Germany plans to build at least five floating LNG import terminals, to be put into operation this year and next, with a combined capacity of 20bcm. There are also plans for two permanent onshore sites (13.3bcm and 8bcmpa). The country has also inked new import deals with Qatar and the US.

Europe has ramped up renewable energy this year, adding an extra 20GW of capacity, which is equivalent to 4bcm of gas. The EU added a record 36GW of new renewable power capacity in 2021, rising 30% from 2020.

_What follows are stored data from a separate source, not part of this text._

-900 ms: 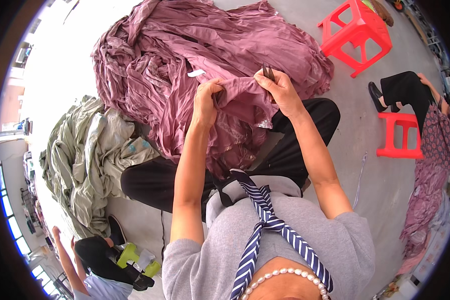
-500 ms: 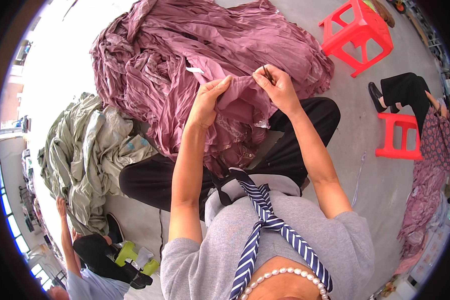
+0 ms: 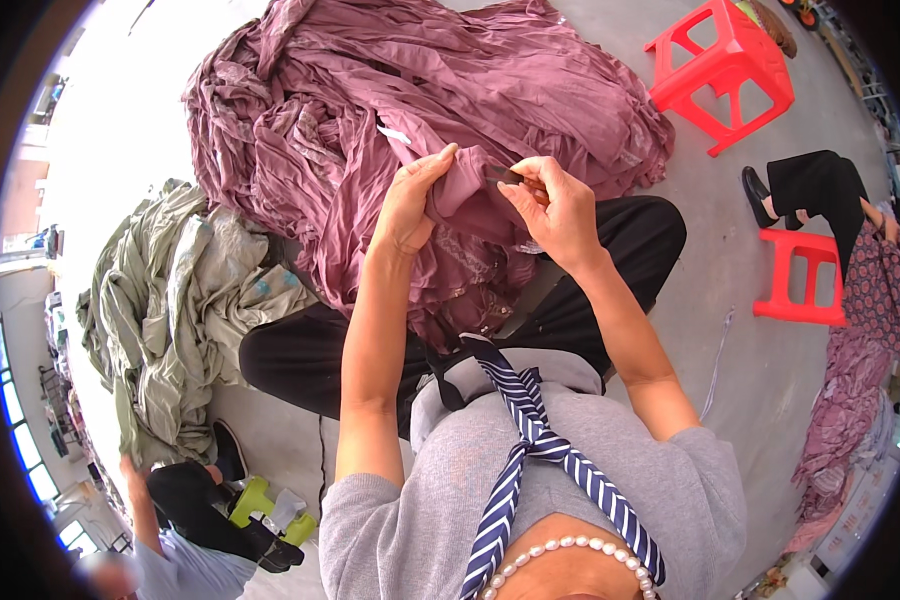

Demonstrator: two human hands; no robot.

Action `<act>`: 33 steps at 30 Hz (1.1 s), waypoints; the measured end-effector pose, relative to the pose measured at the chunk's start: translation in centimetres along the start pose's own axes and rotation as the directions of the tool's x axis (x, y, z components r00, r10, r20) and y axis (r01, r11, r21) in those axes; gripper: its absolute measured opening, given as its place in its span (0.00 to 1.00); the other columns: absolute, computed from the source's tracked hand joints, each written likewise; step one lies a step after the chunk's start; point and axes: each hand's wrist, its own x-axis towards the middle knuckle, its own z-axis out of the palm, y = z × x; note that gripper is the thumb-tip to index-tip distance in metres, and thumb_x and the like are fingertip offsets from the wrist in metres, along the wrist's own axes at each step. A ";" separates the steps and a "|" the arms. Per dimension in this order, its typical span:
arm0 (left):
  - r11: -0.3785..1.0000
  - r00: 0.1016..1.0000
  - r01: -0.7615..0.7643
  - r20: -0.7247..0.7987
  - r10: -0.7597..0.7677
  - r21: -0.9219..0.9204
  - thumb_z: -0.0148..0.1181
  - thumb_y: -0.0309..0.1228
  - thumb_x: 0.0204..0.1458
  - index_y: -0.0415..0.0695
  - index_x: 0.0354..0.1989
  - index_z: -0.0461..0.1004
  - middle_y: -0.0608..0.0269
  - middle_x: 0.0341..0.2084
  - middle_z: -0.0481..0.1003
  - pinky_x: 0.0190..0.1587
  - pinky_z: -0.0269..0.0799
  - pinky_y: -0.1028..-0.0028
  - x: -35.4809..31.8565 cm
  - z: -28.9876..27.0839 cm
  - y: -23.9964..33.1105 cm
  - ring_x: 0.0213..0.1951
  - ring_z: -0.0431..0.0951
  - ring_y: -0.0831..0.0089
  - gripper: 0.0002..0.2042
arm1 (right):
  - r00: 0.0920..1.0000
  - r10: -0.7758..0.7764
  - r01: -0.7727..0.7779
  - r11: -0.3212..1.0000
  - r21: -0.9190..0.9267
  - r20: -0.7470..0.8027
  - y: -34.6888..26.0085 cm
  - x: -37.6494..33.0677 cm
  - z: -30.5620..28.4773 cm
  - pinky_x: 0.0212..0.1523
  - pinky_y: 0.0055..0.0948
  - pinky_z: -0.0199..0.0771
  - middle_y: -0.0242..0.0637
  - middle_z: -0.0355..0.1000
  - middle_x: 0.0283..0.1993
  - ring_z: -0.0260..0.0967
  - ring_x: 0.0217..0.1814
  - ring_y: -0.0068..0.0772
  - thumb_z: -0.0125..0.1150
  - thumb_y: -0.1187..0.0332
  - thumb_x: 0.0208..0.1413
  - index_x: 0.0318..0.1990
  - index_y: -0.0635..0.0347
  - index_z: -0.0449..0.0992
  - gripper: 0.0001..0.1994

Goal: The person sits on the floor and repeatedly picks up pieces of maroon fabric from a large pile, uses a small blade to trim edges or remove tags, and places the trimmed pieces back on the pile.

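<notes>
Overhead, from the head view, I see the left hand [image 3: 410, 205] pinching a fold of the mauve fabric [image 3: 420, 110] heaped over the lap, while the right hand [image 3: 555, 205] grips a small dark tool [image 3: 503, 175] touching that fold.

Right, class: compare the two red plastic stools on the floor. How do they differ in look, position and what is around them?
The upper red stool stands apart near the mauve fabric pile and shows its whole top and several legs. The lower red stool sits closer to the picture's right edge, looks smaller, and a person's black-trousered leg lies just above it. Nothing touches the upper one. Both are bright red, open-framed and rest on the grey floor.
</notes>
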 end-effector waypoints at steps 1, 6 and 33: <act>1.000 1.000 -0.001 -0.001 0.001 0.001 0.53 0.27 0.54 0.36 0.41 0.73 0.62 0.36 0.76 0.41 0.72 0.80 -0.1 0.0 0.0 0.36 0.76 0.78 0.10 | 1.000 0.014 -0.014 1.000 0.011 -0.008 0.0 0.1 0.1 0.27 0.17 0.67 0.31 0.68 0.25 0.62 0.25 0.14 0.63 0.69 0.50 0.37 0.64 0.69 0.11; 1.000 1.000 0.020 0.000 -0.020 0.022 0.53 0.28 0.54 0.37 0.40 0.75 0.62 0.34 0.77 0.39 0.73 0.80 -0.2 0.4 0.2 0.34 0.76 0.79 0.09 | 0.998 -0.020 0.021 1.000 0.022 -0.056 0.3 0.5 0.9 0.25 0.19 0.67 0.32 0.69 0.24 0.64 0.23 0.18 0.64 0.67 0.49 0.36 0.62 0.69 0.12; 0.983 0.997 -0.080 0.006 0.080 0.163 0.52 0.29 0.55 0.37 0.39 0.75 0.63 0.34 0.77 0.38 0.71 0.81 -0.8 1.2 0.1 0.34 0.76 0.80 0.10 | 0.963 -0.268 0.236 0.875 -0.423 -0.016 -0.9 1.7 0.5 0.25 0.32 0.68 0.35 0.68 0.24 0.68 0.25 0.37 0.66 0.63 0.43 0.34 0.59 0.68 0.15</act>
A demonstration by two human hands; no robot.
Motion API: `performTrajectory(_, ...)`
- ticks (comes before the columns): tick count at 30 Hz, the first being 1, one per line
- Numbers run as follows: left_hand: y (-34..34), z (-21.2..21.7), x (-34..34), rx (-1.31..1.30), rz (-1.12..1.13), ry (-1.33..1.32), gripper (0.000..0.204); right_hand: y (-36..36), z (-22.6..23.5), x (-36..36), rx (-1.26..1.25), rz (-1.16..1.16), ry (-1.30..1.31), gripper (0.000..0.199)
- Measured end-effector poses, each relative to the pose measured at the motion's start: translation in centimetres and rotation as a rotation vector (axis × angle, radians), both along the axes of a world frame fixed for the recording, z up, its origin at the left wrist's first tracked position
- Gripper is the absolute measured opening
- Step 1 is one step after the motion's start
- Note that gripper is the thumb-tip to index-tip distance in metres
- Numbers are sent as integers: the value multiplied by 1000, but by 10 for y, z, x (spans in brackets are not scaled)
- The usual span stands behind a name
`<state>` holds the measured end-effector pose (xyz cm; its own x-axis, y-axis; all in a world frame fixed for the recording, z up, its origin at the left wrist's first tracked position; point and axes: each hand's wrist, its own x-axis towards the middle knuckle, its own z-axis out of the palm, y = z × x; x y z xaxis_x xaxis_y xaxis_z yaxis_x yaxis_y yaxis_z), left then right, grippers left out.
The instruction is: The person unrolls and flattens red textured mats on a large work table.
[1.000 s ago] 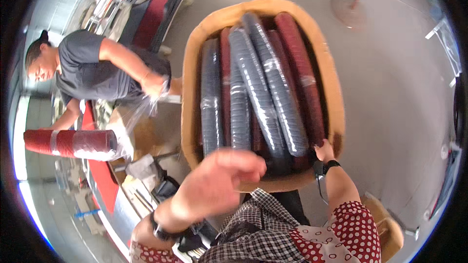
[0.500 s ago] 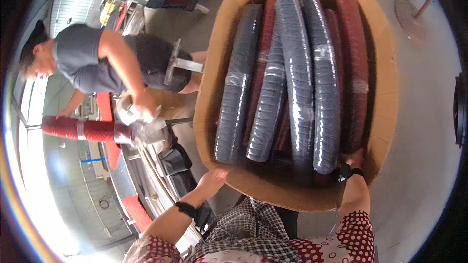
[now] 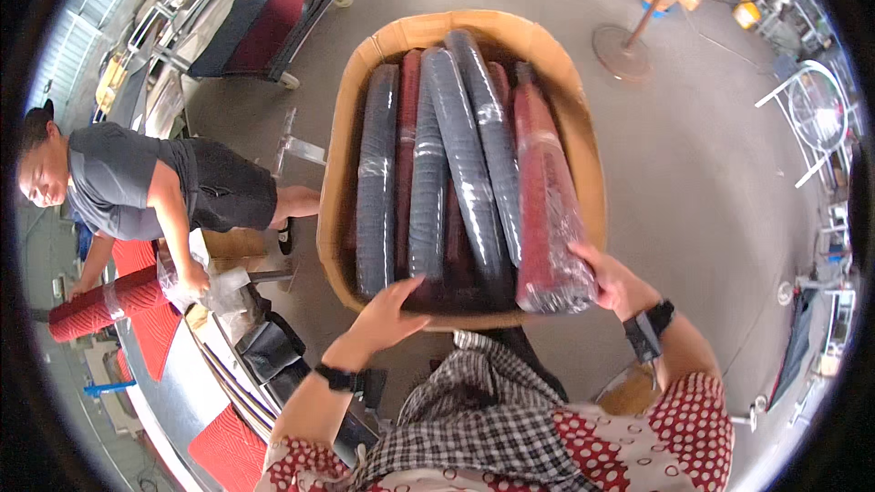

The country is also planning to accelerate its push into clean energy, earmarking about EUR200bn (US$218bn) for investments through 2026. Germany is aiming for 80% of renewable electricity consumption by 2030 and 100% by 2035, up from 49% in the first half of 2022.

Meanwhile, Brussels approved EUR5.4bn (US$5.5bn) in funding for a hydrogen research and innovation project in July. The Hy2Tech scheme, which comprises 41 projects from 15 EU member states, is expected to unlock an extra EUR8bn (US$8.1bn) in private investment.


AME’s Economic Expectations

AME expects global economic growth of 2.9% for 2022, down from our April forecast of 3.9%. This is based on the combination of negative supply shocks, weakening growth, and tightening monetary conditions to rein in soaring inflation.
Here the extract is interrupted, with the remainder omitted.